WHAT THE EXERCISE ASKS:
Each line from the one containing "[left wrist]" to the final line of the listing below must be transcribed exactly; all others are left out.

INFORMATION PROVIDED:
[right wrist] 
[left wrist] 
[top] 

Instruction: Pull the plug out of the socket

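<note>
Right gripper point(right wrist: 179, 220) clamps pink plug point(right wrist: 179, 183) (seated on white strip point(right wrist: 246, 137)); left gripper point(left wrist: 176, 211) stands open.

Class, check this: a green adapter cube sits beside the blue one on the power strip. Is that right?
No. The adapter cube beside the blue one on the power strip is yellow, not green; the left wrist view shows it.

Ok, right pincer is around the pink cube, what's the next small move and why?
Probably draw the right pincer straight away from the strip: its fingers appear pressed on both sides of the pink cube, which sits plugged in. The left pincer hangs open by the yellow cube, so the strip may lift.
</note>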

RESPONSE TO THE TASK:
[left wrist] 
[top] 

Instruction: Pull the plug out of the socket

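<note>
Right gripper point(right wrist: 179, 220) clamps pink plug point(right wrist: 179, 183) (seated on white strip point(right wrist: 246, 137)); left gripper point(left wrist: 176, 211) stands open.

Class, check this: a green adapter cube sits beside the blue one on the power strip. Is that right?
No. The adapter cube beside the blue one on the power strip is yellow, not green; the left wrist view shows it.

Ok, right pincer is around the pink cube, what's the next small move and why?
Probably draw the right pincer straight away from the strip: its fingers appear pressed on both sides of the pink cube, which sits plugged in. The left pincer hangs open by the yellow cube, so the strip may lift.
</note>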

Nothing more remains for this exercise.